* WHAT THE EXERCISE ASKS
In the data below, which lines contain "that"? List them by copying each one.

* GIVEN MATERIAL
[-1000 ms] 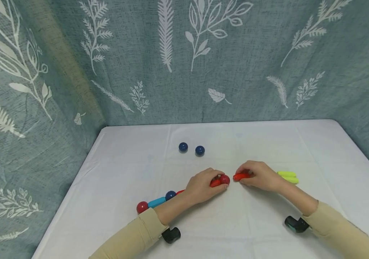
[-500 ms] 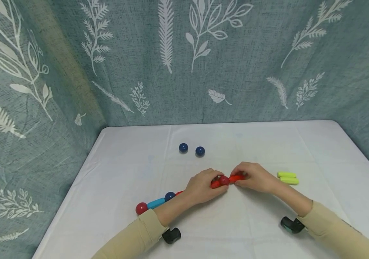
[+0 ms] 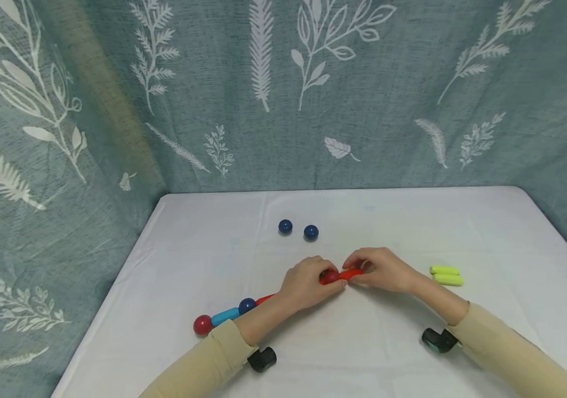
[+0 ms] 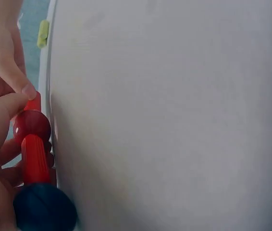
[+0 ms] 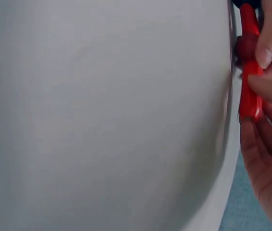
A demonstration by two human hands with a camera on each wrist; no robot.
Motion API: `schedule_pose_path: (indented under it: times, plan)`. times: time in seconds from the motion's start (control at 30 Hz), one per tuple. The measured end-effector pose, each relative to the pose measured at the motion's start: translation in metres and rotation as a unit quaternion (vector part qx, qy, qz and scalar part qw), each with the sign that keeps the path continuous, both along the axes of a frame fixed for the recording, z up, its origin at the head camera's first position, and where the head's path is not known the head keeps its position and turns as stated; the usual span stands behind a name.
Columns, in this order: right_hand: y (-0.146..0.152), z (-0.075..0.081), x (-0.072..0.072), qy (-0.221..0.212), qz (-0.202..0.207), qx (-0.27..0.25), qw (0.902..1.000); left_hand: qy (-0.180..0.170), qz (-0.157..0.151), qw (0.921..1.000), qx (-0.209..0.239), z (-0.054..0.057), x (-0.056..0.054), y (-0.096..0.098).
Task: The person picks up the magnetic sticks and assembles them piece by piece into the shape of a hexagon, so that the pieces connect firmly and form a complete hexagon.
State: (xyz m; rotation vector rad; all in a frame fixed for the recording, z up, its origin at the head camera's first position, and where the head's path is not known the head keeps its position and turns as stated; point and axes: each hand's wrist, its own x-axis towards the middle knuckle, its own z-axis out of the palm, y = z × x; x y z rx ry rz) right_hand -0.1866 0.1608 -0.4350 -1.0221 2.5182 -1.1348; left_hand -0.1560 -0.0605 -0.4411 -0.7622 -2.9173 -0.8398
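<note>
On the white-covered desk [image 3: 388, 221], the plastic-looking red rod [image 3: 349, 274] now meets the 3 o'clock side of the glossy dark-red ball [image 3: 330, 276]; the earlier gap is gone, lengthening your chain [image 3: 246, 306]. Your right hand [image 3: 383, 270] pinches the rod, fingers together; your left hand [image 3: 308, 283] grips the ball.

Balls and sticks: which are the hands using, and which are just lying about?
Being worked on:
At the right hand: front red stick
At the left hand: middle red ball, second red stick
Same row: dark blue ball, light blue stick, end red ball

Just lying about, maybe spares:
Two loose blue balls
Two yellow-green sticks
</note>
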Motion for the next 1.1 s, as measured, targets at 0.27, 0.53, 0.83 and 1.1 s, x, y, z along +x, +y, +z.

* EXPECTED OUTPUT
Motion API: `schedule_pose_path: (indented under it: times, plan)`. times: time in seconds from the motion's start (control at 30 Hz), one per tuple. The measured end-effector pose, each relative to the pose measured at the motion's start: translation in metres and rotation as a unit quaternion (vector part qx, qy, qz and scalar part qw), each with the sign that keeps the path continuous, both along the axes of a frame fixed for the recording, z up, its origin at the head camera's first position, and where the head's path is not known the head keeps its position and turns as stated; the usual span stands behind a name.
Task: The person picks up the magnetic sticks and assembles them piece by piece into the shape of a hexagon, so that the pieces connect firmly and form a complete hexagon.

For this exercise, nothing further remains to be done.